Parham sprach auch im Namen seiner Amtskollegen aus Frankreich, Portugal und auch Deutschland. Welcher Art diese "Schritte" sein sollten, sagte er jedoch nicht. Im Diplomatenjargon steht die Formulierung "weitgehendere Schritte" meist für Sanktionen.

Philip Parham will im UN-Sicherheitsrat offenbar Sanktionen gegen Assad durchsetzen.
(Foto: ASSOCIATED PRESS)
Die US-Botschafterin bei den Vereinten Nationen, Susan Rice, kündigte an, die Regierung in Washington arbeite mit ihren internationalen Partnern zusammen, um den Druck auf Assad durch "weitere koordinierte diplomatische und finanzielle Maßnahmen" zu erhöhen. Als Veto-Mächte haben Russland und China sich bislang skeptisch zu UN-Sanktionen gegen Syrien geäußert.
Die Vereinten Nationen gehen inzwischen von 2000 toten Zivilisten seit Beginn der Unruhen im März aus. Weitere 3000 Menschen seien verschwunden. Die Nachrichten über die Gewalt gegen Oppositionelle seien "entsetzlich". "Wir fordern das syrische Regime auf, die Rufe zu hören, die vom Sicherheitsrat, aus der Region selbst und von anderen Teilen der internationalen Gemeinschaft kommen", so Parham.

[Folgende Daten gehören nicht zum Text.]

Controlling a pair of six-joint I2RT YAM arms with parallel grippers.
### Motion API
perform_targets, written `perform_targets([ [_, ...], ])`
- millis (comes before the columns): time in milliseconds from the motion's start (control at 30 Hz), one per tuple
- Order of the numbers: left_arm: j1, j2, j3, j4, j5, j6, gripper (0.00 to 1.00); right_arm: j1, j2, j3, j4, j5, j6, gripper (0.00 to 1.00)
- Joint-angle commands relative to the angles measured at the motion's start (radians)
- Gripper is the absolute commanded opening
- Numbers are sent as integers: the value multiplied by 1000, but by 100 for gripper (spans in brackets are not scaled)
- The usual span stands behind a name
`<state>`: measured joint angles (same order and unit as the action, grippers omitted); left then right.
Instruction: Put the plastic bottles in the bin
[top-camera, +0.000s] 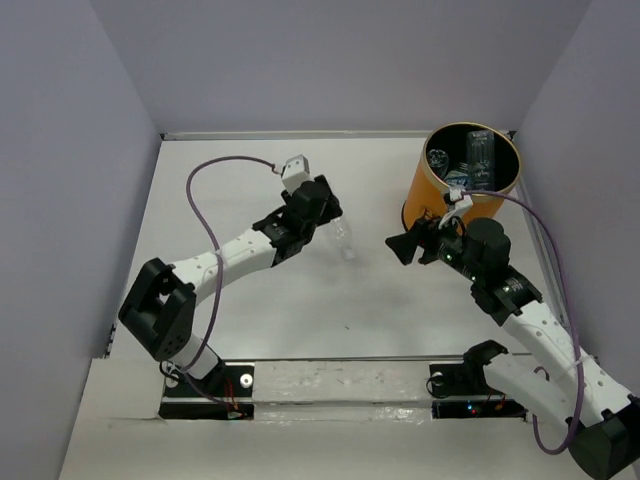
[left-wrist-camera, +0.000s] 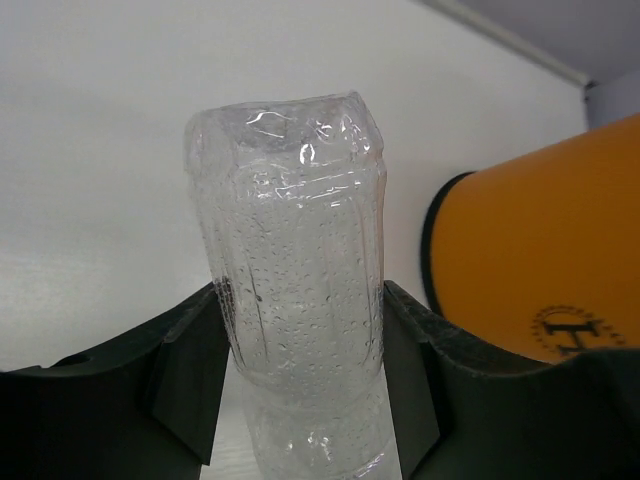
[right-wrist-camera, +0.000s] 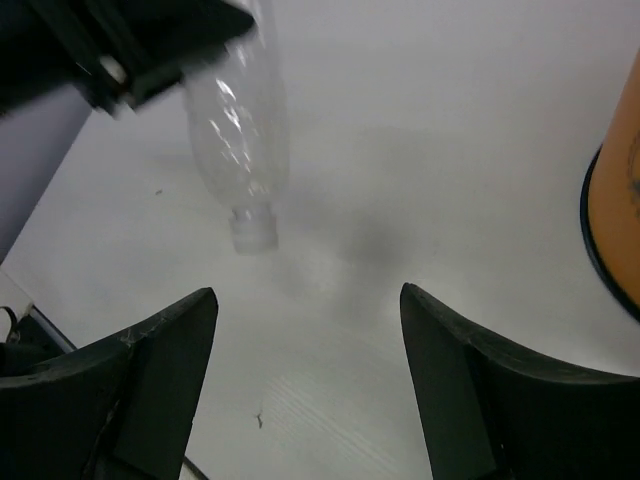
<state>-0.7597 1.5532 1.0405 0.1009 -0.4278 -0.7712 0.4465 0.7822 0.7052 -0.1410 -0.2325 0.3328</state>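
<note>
- White table (top-camera: 300, 330), both arms reach out over it.
- Orange bin (top-camera: 425, 200) stands upright at the far right corner, black inside, dark H logo on its side.
- Left gripper (left-wrist-camera: 305, 340) is mid-table, left of the bin, jaws clamped on the clear bottle.
- Right gripper (right-wrist-camera: 310, 300) is just in front of the bin, jaws wide, nothing between them, pointing toward the left gripper.
- Clear bottle (left-wrist-camera: 290, 240) is crinkly, gripped around its body, cap end tilted down toward the table, outside the bin.
- A few bottles (top-camera: 478, 155) lie inside the bin.
</note>
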Motion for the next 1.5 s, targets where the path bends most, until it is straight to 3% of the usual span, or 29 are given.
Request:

Bisher habe Präsident Baschar al-Assad die einstimmige Forderung des Sicherheitsrates nach Reformen und einem Ende der Gewalt ignoriert. Stattdessen seien 13.000 Syrer von der Geheimpolizei festgenommen worden, Zehntausende seien geflohen. Allein 8000 von ihnen würden in Flüchtlingslagern in der Türkei ausharren.
Mindestens 27 Tote
Syriens UN-Botschafter Baschar Jaafari bezeichnete die Darstellung der vier europäischen Botschafter als "fehlerhaft": "Meine Kollegen, die verantwortungsbewusste Diplomaten sein sollten, haben die sogenannte Situation in Syrien falsch verstanden und falsch gedeutet", sagte der Vertreter der Regierung in Damaskus. "Sie versuchen, die Wahrheit zu manipulieren und halten wichtige Fakten und Bestandteile zurück."
Unterdessen sind bei anhaltenden Offensiven der syrischen Streitkräfte gegen Oppositionshochburgen in der Nacht mindestens 27 Menschen getötet worden. 19 Bürger starben in der Stadt Homs, acht weitere in Deir al-Zor und Idlib, berichteten die Lokalen Koordinationskomitees der Syrischen Revolution, ein Dachverband der syrischen Protestbewegung. In Deir al-Zor sollen die Truppen ein Minarett beschossen und zerstört haben. Die Berichte können von unabhängiger Seite nicht bestätigt werden, weil das Regime Journalisten nicht frei arbeiten lässt.
In den Nachtstunden gingen die Kundgebungen gegen das Assad-Regime weiter. Videos, die von Aktivisten ins Internet gestellt wurden, zeigten Demonstrationen in mehreren Städten, darunter in Homs, in der südlichen Provinz Daraa und in der Vorstadt Hersta bei Damaskus.
Nach dem am Mittwoch groß in Szene gesetzten Truppenabzug aus der Protesthochburg Hama sind nach Augenzeugenberichten einige Panzer wieder dorthin zurückgekehrt. Diese seien am Abend auf dem Assi-Platz in Stellung gegangen, berichtete ein Bewohner dem Nachrichtensender Al-Dschasira. Der Platz im Zentrum der Stadt ist der Mittelpunkt der Proteste in Hama.